Dataset entries:
►
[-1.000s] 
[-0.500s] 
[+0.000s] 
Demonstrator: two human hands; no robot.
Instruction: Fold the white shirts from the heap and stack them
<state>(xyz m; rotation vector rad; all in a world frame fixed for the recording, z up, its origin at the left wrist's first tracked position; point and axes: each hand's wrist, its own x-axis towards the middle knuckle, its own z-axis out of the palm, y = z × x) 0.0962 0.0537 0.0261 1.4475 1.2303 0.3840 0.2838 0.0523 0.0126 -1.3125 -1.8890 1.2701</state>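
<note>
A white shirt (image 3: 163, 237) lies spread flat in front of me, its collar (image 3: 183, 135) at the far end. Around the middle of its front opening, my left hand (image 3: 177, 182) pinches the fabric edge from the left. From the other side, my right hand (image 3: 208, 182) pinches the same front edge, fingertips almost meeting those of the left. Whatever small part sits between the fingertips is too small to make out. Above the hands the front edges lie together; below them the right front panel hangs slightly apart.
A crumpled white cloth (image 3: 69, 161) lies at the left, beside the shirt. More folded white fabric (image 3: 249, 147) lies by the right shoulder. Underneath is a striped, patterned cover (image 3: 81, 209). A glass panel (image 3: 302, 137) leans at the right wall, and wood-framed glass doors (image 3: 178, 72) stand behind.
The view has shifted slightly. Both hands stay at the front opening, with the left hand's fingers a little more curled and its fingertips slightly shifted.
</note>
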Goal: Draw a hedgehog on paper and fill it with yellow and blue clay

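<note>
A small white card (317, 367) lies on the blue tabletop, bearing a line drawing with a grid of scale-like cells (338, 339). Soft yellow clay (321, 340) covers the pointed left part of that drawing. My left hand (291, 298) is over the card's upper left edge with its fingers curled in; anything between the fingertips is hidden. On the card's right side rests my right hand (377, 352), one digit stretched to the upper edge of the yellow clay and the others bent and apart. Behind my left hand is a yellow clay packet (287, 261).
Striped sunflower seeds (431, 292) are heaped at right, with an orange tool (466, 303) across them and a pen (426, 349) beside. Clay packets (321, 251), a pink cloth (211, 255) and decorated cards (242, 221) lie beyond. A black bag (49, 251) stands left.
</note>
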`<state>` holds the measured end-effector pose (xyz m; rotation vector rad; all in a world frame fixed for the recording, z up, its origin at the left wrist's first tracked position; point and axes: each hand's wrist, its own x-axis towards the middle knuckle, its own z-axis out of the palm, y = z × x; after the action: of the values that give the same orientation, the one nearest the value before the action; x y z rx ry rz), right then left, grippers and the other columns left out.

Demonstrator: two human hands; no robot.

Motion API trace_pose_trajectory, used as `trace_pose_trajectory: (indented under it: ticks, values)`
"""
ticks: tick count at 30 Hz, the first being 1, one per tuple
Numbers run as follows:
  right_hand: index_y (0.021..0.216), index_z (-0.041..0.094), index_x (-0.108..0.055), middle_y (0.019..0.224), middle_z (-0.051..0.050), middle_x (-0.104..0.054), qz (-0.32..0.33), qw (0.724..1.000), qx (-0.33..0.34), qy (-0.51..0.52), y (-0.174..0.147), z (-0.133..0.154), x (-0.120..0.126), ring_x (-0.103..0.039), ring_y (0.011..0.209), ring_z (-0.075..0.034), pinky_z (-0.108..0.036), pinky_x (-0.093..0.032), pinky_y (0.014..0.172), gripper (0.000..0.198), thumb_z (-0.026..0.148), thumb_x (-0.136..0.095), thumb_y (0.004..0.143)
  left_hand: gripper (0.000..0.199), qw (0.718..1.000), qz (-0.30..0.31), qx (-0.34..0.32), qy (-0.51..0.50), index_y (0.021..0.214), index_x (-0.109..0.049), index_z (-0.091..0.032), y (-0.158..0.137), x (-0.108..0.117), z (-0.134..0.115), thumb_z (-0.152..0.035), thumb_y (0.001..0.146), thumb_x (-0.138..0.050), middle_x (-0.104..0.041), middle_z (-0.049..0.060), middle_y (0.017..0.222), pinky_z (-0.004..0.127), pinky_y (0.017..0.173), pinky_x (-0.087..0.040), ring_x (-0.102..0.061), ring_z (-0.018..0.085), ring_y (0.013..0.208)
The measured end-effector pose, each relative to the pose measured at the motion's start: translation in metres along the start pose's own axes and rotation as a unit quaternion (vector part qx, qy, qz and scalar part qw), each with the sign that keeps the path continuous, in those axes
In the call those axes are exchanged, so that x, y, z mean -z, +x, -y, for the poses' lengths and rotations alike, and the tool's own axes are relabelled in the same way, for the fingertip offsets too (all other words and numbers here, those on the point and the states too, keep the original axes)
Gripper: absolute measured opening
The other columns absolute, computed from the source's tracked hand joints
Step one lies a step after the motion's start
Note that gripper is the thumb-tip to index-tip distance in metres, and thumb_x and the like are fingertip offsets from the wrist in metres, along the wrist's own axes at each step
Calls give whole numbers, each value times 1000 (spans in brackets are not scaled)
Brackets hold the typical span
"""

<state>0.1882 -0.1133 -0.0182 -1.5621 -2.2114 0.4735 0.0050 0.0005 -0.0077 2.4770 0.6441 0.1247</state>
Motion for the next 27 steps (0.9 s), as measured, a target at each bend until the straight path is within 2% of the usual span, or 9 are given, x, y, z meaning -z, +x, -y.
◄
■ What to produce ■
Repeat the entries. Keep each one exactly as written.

■ Solution for this exercise ■
[-1.000s] 
[-0.500s] 
[+0.000s] 
Demonstrator: two human hands; no robot.
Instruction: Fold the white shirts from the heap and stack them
<state>(xyz m; rotation vector rad; all in a world frame fixed for the recording, z up, its origin at the left wrist's first tracked position; point and axes: each hand's wrist, its own x-axis towards the middle knuckle, its own z-axis out of the palm, y = z × x) 0.0962 0.0537 0.0261 1.4475 1.2303 0.3840 0.2838 0.0523 0.0126 -1.3125 -1.8890 1.2701</state>
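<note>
A white shirt (image 3: 163, 237) lies spread flat in front of me, its collar (image 3: 183, 135) at the far end. Around the middle of its front opening, my left hand (image 3: 177, 182) pinches the fabric edge from the left. From the other side, my right hand (image 3: 208, 182) pinches the same front edge, fingertips almost meeting those of the left. Whatever small part sits between the fingertips is too small to make out. Above the hands the front edges lie together; below them the right front panel hangs slightly apart.
A crumpled white cloth (image 3: 69, 161) lies at the left, beside the shirt. More folded white fabric (image 3: 249, 147) lies by the right shoulder. Underneath is a striped, patterned cover (image 3: 81, 209). A glass panel (image 3: 302, 137) leans at the right wall, and wood-framed glass doors (image 3: 178, 72) stand behind.
The view has shifted slightly. Both hands stay at the front opening, with the left hand's fingers a little more curled and its fingertips slightly shifted.
</note>
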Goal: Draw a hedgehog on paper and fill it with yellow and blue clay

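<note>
A small white card (317, 367) lies on the blue tabletop, bearing a line drawing with a grid of scale-like cells (338, 339). Soft yellow clay (321, 340) covers the pointed left part of that drawing. My left hand (291, 298) is over the card's upper left edge with its fingers curled in; anything between the fingertips is hidden. On the card's right side rests my right hand (377, 352), one digit stretched to the upper edge of the yellow clay and the others bent and apart. Behind my left hand is a yellow clay packet (287, 261).
Striped sunflower seeds (431, 292) are heaped at right, with an orange tool (466, 303) across them and a pen (426, 349) beside. Clay packets (321, 251), a pink cloth (211, 255) and decorated cards (242, 221) lie beyond. A black bag (49, 251) stands left.
</note>
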`<state>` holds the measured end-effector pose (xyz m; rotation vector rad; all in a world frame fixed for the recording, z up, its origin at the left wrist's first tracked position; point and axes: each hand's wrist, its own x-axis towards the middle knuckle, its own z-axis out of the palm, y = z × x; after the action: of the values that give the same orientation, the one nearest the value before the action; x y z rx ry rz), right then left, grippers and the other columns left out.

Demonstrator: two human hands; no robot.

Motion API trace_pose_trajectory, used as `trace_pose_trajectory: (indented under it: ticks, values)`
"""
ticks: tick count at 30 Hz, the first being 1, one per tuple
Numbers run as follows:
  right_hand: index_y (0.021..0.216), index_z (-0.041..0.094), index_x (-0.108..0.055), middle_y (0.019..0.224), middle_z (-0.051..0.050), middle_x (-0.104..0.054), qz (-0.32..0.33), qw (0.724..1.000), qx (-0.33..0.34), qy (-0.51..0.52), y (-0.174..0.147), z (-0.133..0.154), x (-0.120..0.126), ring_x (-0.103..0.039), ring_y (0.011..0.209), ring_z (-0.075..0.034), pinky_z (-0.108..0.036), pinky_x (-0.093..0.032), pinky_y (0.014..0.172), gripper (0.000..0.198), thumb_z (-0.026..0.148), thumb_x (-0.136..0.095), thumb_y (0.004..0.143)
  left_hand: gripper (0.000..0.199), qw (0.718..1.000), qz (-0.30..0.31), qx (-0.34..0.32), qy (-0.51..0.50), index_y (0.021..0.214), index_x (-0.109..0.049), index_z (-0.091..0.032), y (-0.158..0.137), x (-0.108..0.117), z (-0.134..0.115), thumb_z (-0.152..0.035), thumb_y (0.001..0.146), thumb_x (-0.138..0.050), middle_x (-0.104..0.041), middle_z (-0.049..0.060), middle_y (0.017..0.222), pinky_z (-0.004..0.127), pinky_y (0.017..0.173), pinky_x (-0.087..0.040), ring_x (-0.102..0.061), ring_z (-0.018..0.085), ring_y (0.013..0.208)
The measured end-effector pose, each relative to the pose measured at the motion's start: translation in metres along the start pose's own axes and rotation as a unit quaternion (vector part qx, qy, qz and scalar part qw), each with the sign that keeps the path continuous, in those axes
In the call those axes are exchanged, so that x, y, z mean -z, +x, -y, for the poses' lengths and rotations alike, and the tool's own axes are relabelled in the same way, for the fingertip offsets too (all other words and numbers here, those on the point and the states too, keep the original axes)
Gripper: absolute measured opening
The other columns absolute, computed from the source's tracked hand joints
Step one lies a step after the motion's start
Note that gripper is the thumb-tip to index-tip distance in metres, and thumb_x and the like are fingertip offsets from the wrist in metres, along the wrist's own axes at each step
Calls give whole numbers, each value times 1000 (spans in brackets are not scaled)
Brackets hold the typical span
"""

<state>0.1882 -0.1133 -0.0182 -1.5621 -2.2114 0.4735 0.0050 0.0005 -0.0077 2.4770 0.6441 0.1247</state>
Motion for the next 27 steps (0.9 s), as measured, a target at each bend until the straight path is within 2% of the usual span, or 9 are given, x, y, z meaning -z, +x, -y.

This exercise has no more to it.